The company, which has about 25 employees in the United States and Europe, offers network-based threat detection and response systems to clients that include large financial institutions, government entities, large software companies and others.
“We have this stellar list of names that no one can believe this little startup has landed,” said CEO Ken Gramley.
For security reasons, Gramley said the company cannot name its customers, but they include financial institutions that hold more than $10 trillion in assets combined.
Gramley now lives in suburban Raleigh, North Carolina, but he previously lived in Indianapolis and held executive roles at multiple local cybersecurity firms.
Before joining Stamus, Gramley was executive director of strategy and finance at Indianapolis-based Pondurance. Before that he was the CEO of Emerging Threats, a Carmel-based cybersecurity firm that was acquired by California-based Proofpoint Inc. in 2015.
Stamus was founded in 2014 by Éric Leblond of France and Peter Manev of Bulgaria, both of whom Gramely said are well-known in Europe for their expertise in cybersecurity and the open-source security software platform Suricata.
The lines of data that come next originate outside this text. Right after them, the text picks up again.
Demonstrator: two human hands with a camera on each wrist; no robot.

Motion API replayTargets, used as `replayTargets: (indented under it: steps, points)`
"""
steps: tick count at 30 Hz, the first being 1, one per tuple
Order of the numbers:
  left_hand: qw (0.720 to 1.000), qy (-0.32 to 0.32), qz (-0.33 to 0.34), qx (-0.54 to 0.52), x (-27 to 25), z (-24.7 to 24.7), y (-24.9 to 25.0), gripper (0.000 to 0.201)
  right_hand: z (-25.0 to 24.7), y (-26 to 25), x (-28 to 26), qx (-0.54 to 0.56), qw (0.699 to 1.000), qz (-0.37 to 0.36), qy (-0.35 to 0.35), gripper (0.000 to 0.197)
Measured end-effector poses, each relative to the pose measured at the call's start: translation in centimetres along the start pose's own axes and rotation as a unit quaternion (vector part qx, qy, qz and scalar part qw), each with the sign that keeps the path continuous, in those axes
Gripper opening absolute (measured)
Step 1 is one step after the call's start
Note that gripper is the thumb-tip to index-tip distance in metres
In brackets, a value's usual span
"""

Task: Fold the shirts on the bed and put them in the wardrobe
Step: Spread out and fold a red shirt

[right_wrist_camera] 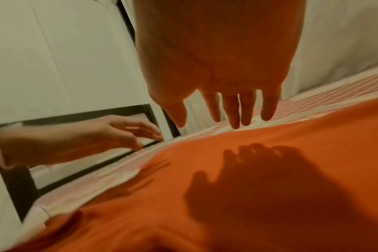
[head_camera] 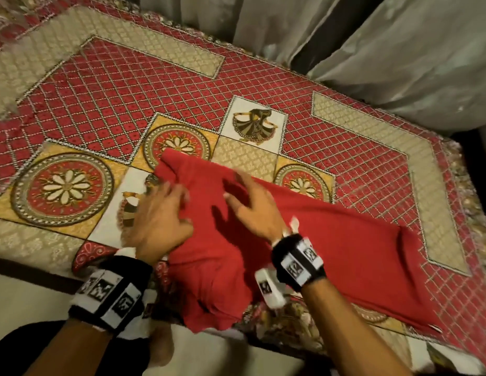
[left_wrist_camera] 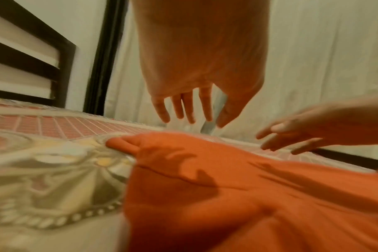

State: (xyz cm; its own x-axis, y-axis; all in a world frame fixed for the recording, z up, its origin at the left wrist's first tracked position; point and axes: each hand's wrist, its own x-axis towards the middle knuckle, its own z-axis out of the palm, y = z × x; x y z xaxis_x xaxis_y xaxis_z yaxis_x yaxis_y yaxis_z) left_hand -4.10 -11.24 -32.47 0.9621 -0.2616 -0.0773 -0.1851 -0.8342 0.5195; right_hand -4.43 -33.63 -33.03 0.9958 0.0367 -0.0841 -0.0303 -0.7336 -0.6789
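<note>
Pale curtains [head_camera: 399,50] hung behind the bed [head_camera: 114,85], whose patterned red and gold cover carried the one shirt [head_camera: 331,240] in sight. It lay spread across the near half of the cover, one sleeve [head_camera: 172,165] reaching toward the far side, its near end hanging over the bed's edge toward the person. The left hand [head_camera: 157,215] hovered just above the sleeve side with fingers spread and loosely bent, holding nothing; the wrist views showed clear air and cast shadows between both hands and the cloth. The right hand [head_camera: 250,204] hung over the middle of the shirt, fingers straight and parted, likewise empty. The shirt looked like soft, light knit cloth, limp and quick to wrinkle, so it would probably sag and slide unless pinched at firm places: the shoulder seam, the sleeve's end or the hem. Flat palms should serve to smooth it before each fold. No wardrobe or other container showed in any view, and no further shirts could be seen on the bed.
</note>
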Motion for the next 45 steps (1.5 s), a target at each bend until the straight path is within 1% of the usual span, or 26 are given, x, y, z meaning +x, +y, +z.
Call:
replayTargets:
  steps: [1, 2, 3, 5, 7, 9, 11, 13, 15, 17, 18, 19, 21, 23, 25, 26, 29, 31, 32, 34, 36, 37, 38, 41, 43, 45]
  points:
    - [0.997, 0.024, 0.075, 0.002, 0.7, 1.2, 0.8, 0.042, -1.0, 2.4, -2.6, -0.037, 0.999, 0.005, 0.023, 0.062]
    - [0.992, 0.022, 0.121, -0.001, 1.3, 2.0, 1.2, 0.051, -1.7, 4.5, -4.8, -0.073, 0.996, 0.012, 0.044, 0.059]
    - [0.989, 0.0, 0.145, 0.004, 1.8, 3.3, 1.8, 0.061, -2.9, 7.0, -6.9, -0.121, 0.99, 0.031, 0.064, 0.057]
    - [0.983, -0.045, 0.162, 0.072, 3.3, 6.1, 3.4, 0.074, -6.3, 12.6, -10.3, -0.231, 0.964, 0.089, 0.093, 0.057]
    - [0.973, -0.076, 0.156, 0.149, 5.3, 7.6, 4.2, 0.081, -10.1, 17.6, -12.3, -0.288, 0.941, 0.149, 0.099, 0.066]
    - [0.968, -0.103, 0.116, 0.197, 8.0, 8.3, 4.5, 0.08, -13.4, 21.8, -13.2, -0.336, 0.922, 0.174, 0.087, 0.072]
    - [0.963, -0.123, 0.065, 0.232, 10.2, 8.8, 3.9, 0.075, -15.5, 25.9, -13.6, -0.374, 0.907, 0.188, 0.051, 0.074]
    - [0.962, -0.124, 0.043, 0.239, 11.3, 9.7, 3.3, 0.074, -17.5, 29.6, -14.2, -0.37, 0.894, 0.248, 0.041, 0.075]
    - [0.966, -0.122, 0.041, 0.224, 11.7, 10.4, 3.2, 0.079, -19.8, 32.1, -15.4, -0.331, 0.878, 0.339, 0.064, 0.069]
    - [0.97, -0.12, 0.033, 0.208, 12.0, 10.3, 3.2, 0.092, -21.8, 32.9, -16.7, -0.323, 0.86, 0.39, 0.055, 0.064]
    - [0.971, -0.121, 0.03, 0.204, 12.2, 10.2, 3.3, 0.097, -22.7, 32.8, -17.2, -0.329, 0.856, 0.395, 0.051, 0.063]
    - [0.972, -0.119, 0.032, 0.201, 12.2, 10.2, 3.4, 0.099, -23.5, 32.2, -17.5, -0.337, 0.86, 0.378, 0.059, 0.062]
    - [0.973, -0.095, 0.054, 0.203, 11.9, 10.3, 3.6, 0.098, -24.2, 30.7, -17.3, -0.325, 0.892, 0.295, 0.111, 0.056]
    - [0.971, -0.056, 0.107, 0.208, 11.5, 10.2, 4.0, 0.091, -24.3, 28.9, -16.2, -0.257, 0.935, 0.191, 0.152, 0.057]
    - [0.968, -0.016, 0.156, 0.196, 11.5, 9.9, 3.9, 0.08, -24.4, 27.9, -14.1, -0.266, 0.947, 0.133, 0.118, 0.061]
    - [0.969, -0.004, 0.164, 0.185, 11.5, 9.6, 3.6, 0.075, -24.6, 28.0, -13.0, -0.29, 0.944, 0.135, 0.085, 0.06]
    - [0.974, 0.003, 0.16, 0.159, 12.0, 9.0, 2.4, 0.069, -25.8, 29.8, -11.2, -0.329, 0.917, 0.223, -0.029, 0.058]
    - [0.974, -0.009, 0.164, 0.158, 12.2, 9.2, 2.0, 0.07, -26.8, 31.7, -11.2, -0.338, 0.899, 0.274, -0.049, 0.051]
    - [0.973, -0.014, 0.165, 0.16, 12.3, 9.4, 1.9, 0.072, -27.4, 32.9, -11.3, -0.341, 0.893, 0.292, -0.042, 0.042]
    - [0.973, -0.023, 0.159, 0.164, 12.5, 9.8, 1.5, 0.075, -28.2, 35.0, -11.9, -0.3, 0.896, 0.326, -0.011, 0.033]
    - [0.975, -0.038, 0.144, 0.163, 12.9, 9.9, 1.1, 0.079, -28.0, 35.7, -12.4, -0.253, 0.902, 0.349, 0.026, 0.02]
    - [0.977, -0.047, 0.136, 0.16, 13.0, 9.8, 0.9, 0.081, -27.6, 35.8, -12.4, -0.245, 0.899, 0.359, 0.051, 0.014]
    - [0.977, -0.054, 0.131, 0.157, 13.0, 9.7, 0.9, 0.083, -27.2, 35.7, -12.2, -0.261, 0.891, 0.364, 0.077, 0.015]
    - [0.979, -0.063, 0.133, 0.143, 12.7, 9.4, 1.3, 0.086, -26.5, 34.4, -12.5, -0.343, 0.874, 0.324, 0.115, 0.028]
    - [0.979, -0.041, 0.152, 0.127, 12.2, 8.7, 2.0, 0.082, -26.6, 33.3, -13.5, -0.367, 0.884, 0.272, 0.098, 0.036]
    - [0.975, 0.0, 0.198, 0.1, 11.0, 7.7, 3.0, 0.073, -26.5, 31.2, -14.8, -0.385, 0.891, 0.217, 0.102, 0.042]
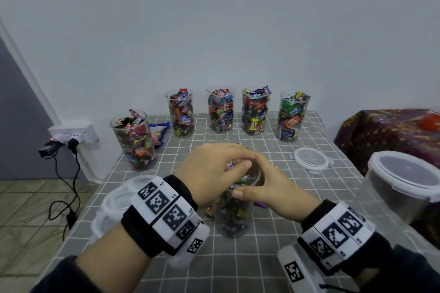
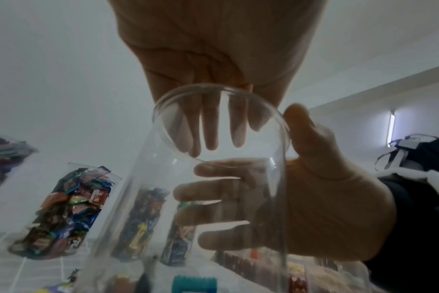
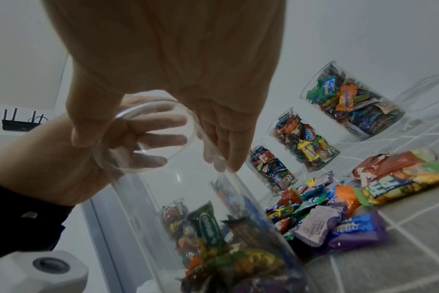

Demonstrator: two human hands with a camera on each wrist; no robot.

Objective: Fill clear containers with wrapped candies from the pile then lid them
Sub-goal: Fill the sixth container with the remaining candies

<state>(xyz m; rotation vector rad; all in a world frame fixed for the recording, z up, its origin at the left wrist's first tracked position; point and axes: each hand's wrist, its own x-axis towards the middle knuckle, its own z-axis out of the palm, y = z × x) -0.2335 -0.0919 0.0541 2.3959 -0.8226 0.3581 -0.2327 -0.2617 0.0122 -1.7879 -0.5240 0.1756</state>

Gramley was hired in late 2018 to help Stamus crack the U.S. market.
“We are actually a much better-known entity in Europe than we are here,” Gramley said. Currently, he said, about 70% of the company’s customers are based in Europe, with the other 30% U.S.-based.
Gramley said the company plans to use its Series A funding to hire additional employees in sales and marketing. He said he doesn’t have an exact number but expects that half of those new hires will be in the U.S. and half in Europe.